The amount of input data when having the highest prediction accuracy among the prediction accuracy can be finally determined, and then the data can be input in units of the determined amount to drive the reverse osmosis membrane prediction model. Preferably, the amount of data is determined in units of days. If it is determined by the time unit, it may take too much time to calculate the prediction accuracy and determine the amount of data, and if it is determined by the weekly unit over one day, the effectiveness in determining the cleaning and replacement cycle according to the membrane contamination prediction may be ineffective. This is not preferred.

The present invention may further include providing the determined amount of data in real time to reverse osmosis membrane contamination prediction. If the monitoring data is collected in real time from the reverse osmosis process, and the coefficient of the reverse osmosis membrane pollution prediction model is used in real time, the accuracy of the membrane pollution prediction is continuously maintained if the amount of data representing the highest accuracy is provided to the pollution prediction model in real time. Can be improved.

In addition, the present invention comprises the steps of constructing a database of monitoring data collected from sensors of the reverse osmosis process; and constructing a prediction model of contamination of the reverse osmosis membrane using the database; It may further include; normalizing the input value between (normalizing).
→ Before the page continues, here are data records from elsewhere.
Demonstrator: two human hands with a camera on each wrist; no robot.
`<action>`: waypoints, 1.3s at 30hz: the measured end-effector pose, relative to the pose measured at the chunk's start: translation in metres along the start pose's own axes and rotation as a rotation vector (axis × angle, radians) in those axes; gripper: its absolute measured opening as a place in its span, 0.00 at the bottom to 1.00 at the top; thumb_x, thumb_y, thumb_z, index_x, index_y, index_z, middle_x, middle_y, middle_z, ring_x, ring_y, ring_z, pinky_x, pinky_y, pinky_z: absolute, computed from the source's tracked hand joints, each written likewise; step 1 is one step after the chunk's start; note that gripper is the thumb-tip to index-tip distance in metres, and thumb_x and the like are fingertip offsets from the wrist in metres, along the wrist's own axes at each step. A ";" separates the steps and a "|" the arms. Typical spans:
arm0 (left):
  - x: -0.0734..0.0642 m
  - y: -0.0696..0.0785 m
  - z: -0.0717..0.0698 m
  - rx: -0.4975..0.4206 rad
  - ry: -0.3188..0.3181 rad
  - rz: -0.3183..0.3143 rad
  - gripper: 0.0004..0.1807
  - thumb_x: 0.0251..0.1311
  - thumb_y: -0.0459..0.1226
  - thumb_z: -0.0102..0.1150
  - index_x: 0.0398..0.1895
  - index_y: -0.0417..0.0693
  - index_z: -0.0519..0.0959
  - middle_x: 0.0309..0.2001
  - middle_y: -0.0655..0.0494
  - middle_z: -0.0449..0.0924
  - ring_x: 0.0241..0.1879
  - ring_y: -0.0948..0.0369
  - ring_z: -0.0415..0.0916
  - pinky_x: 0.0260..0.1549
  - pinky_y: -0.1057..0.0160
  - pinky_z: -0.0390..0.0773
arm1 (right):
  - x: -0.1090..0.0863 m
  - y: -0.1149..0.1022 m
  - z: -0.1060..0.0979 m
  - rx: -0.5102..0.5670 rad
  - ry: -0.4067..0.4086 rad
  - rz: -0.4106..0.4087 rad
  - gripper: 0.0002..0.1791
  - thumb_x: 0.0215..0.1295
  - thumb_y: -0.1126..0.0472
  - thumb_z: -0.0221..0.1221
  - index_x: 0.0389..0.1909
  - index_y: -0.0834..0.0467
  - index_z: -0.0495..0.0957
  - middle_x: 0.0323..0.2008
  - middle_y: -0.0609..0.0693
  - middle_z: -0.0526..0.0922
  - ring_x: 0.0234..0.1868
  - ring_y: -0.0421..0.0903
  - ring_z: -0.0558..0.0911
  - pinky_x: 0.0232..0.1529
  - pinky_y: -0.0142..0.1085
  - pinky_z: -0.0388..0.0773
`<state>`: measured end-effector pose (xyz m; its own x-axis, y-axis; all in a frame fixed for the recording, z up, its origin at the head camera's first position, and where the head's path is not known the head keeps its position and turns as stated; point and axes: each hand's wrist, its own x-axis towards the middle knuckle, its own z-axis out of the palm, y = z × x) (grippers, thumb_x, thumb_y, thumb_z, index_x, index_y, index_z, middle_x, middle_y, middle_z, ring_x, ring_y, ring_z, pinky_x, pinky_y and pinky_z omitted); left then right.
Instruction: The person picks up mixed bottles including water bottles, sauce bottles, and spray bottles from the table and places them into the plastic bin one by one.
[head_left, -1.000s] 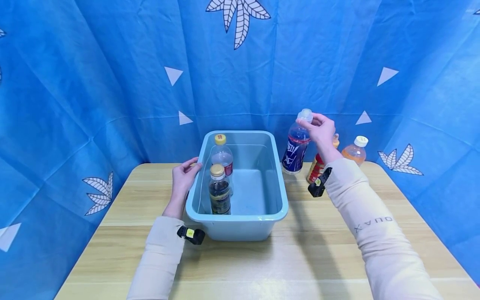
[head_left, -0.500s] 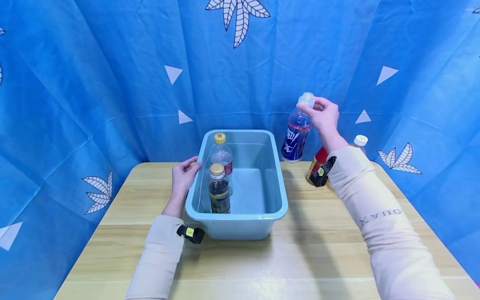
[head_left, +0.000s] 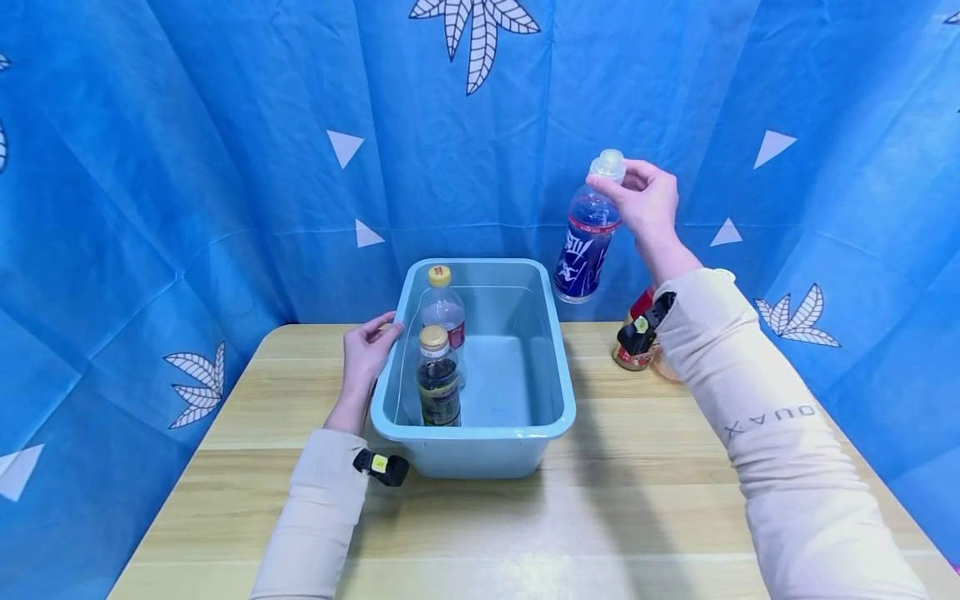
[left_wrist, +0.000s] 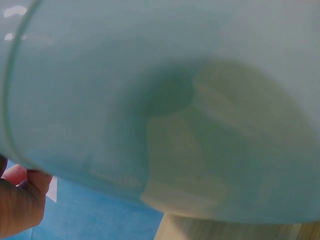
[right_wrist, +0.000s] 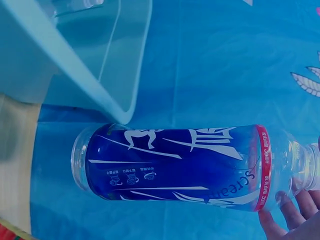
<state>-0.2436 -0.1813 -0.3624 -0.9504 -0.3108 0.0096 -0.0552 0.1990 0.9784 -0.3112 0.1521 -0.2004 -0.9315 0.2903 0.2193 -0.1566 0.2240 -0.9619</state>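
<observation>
My right hand [head_left: 647, 198] pinches a clear plastic drink bottle [head_left: 583, 250] by its capped neck. The bottle has a dark blue label with white print and a red band, and hangs slightly tilted above the table, right of the tub. With fingers and thumb at the rim, my left hand [head_left: 367, 350] holds the left side of the light blue plastic tub [head_left: 480, 454]. Inside the tub, along its left side, stand a clear bottle with a yellow cap [head_left: 442, 308] and a dark-labelled bottle with a tan cap [head_left: 438, 387]. The left wrist view mostly shows the tub's outer wall [left_wrist: 100, 100].
Behind my right forearm stand a bottle with a red label [head_left: 633, 357] and an orange-tinted bottle [head_left: 666, 367], both largely hidden by the sleeve. A blue patterned curtain [head_left: 480, 167] hangs along the back of the wooden table [head_left: 480, 542].
My right hand has lifted the blue-labelled bottle off the table and raised it, with a slight shift left at the end. The left hand and the tub have stayed put.
</observation>
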 end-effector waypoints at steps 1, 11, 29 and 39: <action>0.000 0.000 0.000 -0.001 0.001 0.001 0.20 0.58 0.41 0.54 0.53 0.45 0.73 0.43 0.42 0.76 0.40 0.52 0.75 0.42 0.58 0.75 | 0.000 -0.002 0.000 0.000 -0.003 -0.005 0.29 0.41 0.47 0.67 0.48 0.51 0.77 0.45 0.47 0.80 0.50 0.44 0.72 0.54 0.38 0.64; -0.002 0.000 0.001 -0.009 0.003 0.002 0.20 0.58 0.41 0.53 0.54 0.45 0.73 0.44 0.43 0.76 0.40 0.52 0.75 0.42 0.58 0.75 | -0.002 -0.025 0.005 0.038 -0.012 -0.037 0.28 0.40 0.50 0.69 0.46 0.51 0.78 0.43 0.47 0.80 0.48 0.43 0.73 0.53 0.36 0.66; -0.003 -0.001 0.001 -0.012 0.005 -0.009 0.20 0.58 0.41 0.54 0.54 0.45 0.73 0.45 0.44 0.76 0.41 0.52 0.75 0.43 0.59 0.75 | -0.010 -0.038 0.031 0.071 -0.049 -0.092 0.26 0.40 0.53 0.70 0.44 0.55 0.78 0.39 0.48 0.81 0.43 0.42 0.76 0.47 0.34 0.70; 0.000 -0.002 0.002 0.013 0.021 0.013 0.20 0.58 0.41 0.54 0.53 0.45 0.74 0.43 0.44 0.77 0.39 0.54 0.75 0.41 0.60 0.75 | -0.015 -0.037 0.050 0.076 -0.068 -0.104 0.25 0.41 0.52 0.69 0.44 0.55 0.79 0.39 0.49 0.81 0.43 0.42 0.76 0.46 0.33 0.70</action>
<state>-0.2437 -0.1797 -0.3646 -0.9444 -0.3278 0.0268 -0.0472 0.2156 0.9753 -0.3080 0.0933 -0.1757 -0.9287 0.2049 0.3092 -0.2753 0.1778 -0.9448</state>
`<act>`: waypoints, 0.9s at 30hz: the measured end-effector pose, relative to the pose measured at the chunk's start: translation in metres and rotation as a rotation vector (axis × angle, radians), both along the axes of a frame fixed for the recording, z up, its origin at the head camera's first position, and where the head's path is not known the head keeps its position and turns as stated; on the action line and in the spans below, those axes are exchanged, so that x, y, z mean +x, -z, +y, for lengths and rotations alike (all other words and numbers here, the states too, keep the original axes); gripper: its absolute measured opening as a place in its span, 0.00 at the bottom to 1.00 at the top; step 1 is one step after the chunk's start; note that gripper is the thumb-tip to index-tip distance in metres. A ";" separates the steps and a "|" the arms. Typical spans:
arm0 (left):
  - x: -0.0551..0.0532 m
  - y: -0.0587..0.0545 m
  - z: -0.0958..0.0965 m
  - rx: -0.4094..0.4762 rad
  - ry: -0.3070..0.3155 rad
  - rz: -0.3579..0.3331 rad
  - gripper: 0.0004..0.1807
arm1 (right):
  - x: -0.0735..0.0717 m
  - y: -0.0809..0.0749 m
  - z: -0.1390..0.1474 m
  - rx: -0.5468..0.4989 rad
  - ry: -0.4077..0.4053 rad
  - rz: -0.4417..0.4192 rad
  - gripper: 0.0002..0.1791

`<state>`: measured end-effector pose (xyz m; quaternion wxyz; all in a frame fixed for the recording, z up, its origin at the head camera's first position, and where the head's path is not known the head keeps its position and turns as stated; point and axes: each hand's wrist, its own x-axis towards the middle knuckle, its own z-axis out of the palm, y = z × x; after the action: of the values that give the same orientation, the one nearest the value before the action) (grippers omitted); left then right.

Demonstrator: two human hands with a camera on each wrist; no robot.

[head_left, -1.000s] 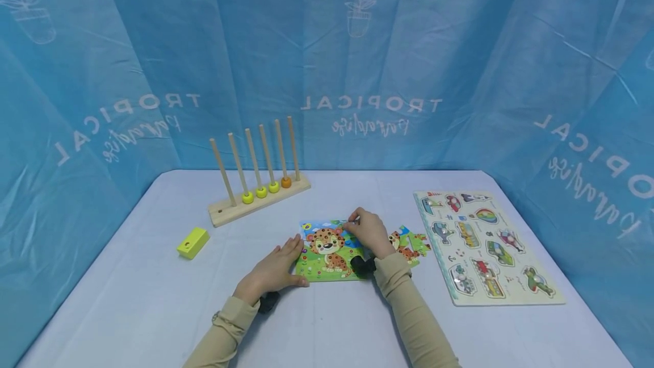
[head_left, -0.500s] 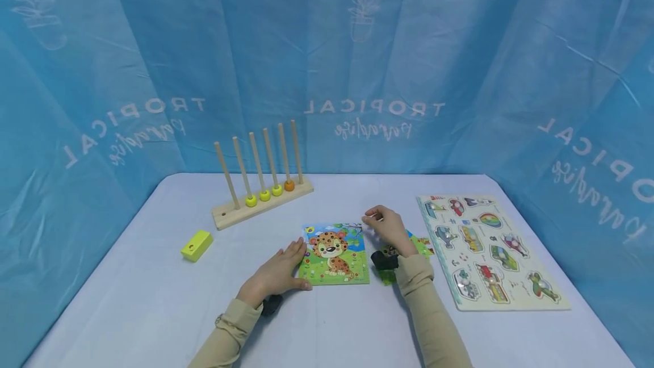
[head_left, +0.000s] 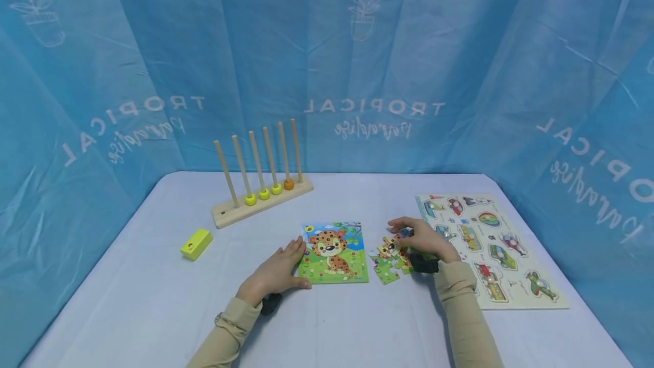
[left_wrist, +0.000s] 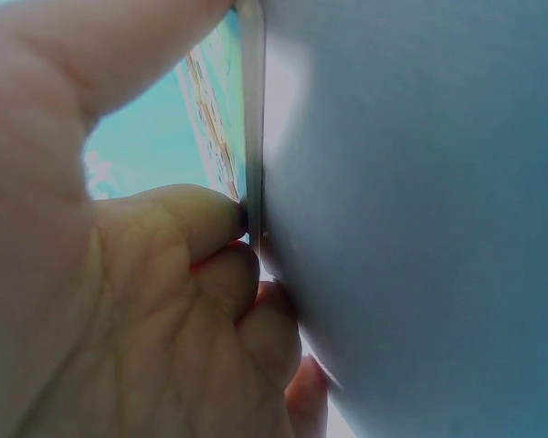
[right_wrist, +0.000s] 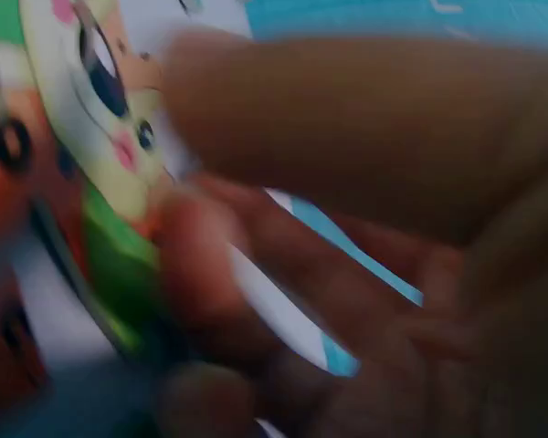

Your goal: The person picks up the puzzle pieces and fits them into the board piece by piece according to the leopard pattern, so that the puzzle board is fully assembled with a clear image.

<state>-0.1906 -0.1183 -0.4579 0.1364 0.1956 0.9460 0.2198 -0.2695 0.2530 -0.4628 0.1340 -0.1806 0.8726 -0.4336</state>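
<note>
Just right of the leopard picture board, loose jigsaw pieces lie beneath and left of my right hand, the nearer one; through the blur I cannot tell whether it pinches any. My left hand, fingers relaxed, touches the board's left edge.

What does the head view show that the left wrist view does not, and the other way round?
Only the head view: the right hand at the loose puzzle pieces, the yellow block and the vehicle board.

Only the left wrist view: the palm side of the left hand, close up.

Both: the left hand touching the edge of the leopard puzzle, and the tabletop.
</note>
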 end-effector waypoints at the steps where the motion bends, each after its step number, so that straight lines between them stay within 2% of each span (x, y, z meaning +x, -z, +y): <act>1: 0.000 0.000 0.000 -0.001 0.000 0.000 0.52 | 0.001 -0.001 0.004 -0.001 -0.040 -0.013 0.28; 4: 0.000 0.000 0.000 -0.003 0.000 -0.002 0.52 | 0.004 -0.003 0.011 0.011 -0.124 -0.025 0.31; 7: 0.000 0.000 0.000 0.001 -0.002 -0.004 0.53 | 0.005 -0.003 0.011 0.042 -0.137 -0.024 0.32; 11: 0.000 -0.001 0.000 0.003 -0.002 -0.002 0.52 | 0.003 -0.003 0.003 0.063 -0.089 -0.020 0.31; 20: 0.000 -0.001 -0.001 0.008 0.001 0.003 0.52 | -0.013 0.005 -0.021 0.109 0.123 0.093 0.24; 24: -0.001 0.000 0.000 0.006 -0.003 0.004 0.52 | -0.018 0.010 -0.025 0.140 0.143 0.127 0.22; 27: -0.002 0.002 0.000 -0.002 -0.005 0.005 0.52 | -0.016 0.010 -0.022 0.147 0.098 0.135 0.23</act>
<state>-0.1922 -0.1181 -0.4595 0.1337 0.1937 0.9470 0.2187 -0.2856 0.2308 -0.4733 0.0666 -0.1559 0.9169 -0.3612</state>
Normalizing is a procedure that transforms data according to certain rules and makes it easy to use. It can be said to be a procedure for unifying data standards. The monitoring data collected from the sensors of the reverse osmosis process has different ranges depending on the type, and when machine learning by inputting them into the time-delayed neural network as it is, it takes a long time to understand and learn the correlation between the data due to the too wide data range. It may take time. In addition, unnecessary load may be applied to the neural network through the input of redundant data. To solve this, all data can be converted to come within a certain range, or values that deviate significantly from the average value due to sensor errors can be excluded. If the values calculated through these processes are used for machine learning, it is possible to increase the construction efficiency of the reverse osmosis membrane prediction model.

Hereinafter, a reverse osmosis membrane contamination prediction apparatus will be described.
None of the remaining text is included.